I was halfway through Les Misérables when something struck me and I sat down to write this. The movie depicted the poor in France during eighteen hundreds and the years during and following the French Revolution. And unfortunately our Golden bird looks pretty similar today to what France was almost two hundred years ago. My father belonged to a family of farmers and often told me stories of how he’d take one rupee with him to buy the grocery and vegetables for his family for a week while he was a teenager. To be very honest my father’s village hasn’t really come a long way. People are still struggling to make their ends meet. There is still no hospital. There is still not much happening with the school and with the way the competition and the prices are quadrupling every year, his homeland would probably vanish in the thin air. There is no food and when there is, there is no quality.
I very clearly remember this woman who used to work at our place for about an year when I was about eleven. I had recently read about the kind of adulteration that was prevalent in the food industry in India. I came back home and told my mum about it and she consoled me that the oil we got was good quality. I went into my maid’s kitchen and I saw a bottle of mustard oil worth fifteen rupees. You could smell and tell it was adulterated. She had no money to buy food to feed her son and herself. A majority of the people in Odisha eat pakhala- an Odiya dish consisting of steamed rice mildly fermented in water. She had nothing to eat her pakhala with. Just rice and water! Every time I go out and as I’m climbing the stairs of the Metro, I see these little kids begging for food. It feels like shit. And this one time there were these two little girls and they were asking me for water. I mean, they don’t even have water to drink! Food for them is luxury. And it’s beyond difficult for me to be indifferent to how this has been for all these years. I get to listen to all these stories of how this is a plan and a trick but I really don’t care if it is. Because no matter what, there is hunger and we need to do something about this. Even if I buy them food, I know I can’t do that forever, especially when I don’t earn. Every time you walk out of your house, you come across them again and again and again. Twenty first century and how? Still no food. And it’s not just about food. It’s the entire system that needs to be edited. The people need to know that there is something beyond just sustainability. Life isn’t all about earning to feed, it’s more about living.

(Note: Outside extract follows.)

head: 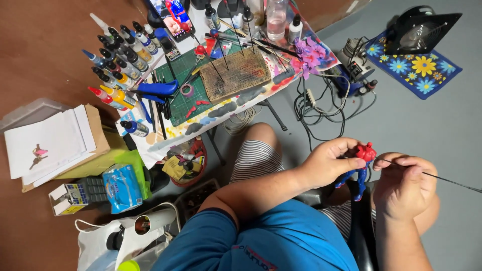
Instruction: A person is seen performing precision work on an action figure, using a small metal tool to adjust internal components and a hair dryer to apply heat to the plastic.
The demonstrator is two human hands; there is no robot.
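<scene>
My left hand point(329, 160) grips a small red and blue action figure point(362, 165) by its torso, low on the right of the head view, over my lap. My right hand point(404, 183) pinches a thin dark rod point(452, 181) whose near end meets the figure's red head; the rod runs off to the right. Both hands are held close together above my striped shorts, away from the small work table point(165, 140).
The paint-smeared table holds several paint bottles point(118, 65), a green cutting mat point(183, 90), a brown foam block point(235, 74) stuck with skewers, and blue pliers point(158, 89). A small compressor point(354, 65), cables, a flowered mat point(416, 68) and boxes lie on the floor.
</scene>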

While I went for my coaching classes this year during the summers, I used to come across a girl in salwar-kameez selling flowers, which were not more than 5 or 6 of them. The little flower girl is perhaps for me one of the most striking pictures of hunger in India. She was there everyday. She slept there, had her food there (which was barely there) and took rest under the scorching heat so that she could earn enough money to feed her. I’ve always been vocal about my dream of being able to live in a world of Utopia where I get to live a life of freedom and get to be able to be who I am without having to care about the judgmental minds. And then I come across this world on this extreme end which has probably not moved an inch since the stone age. It makes me cringe to see so many empty stomachs with only their skin to cover their bones. India is like a bicycle loaded with empty shining vessels. There is no deficiency of human resource, but there are too many empty vessels to fill. It reminds me everyday of how blessed I am to have the kind of parents I have who’ve provided me with so much more than I could have asked for. *Touchwood*. To me this is like a driving force. I want to make myself able enough to give something back to the world and the children of God. All the things that their parents are perhaps not able to fulfill due to hunger. Sometimes I feel like closets were never made for people. Closets are for fear, hunger and the fear of hunger. Lock it up and throw the keys into the eternal sea.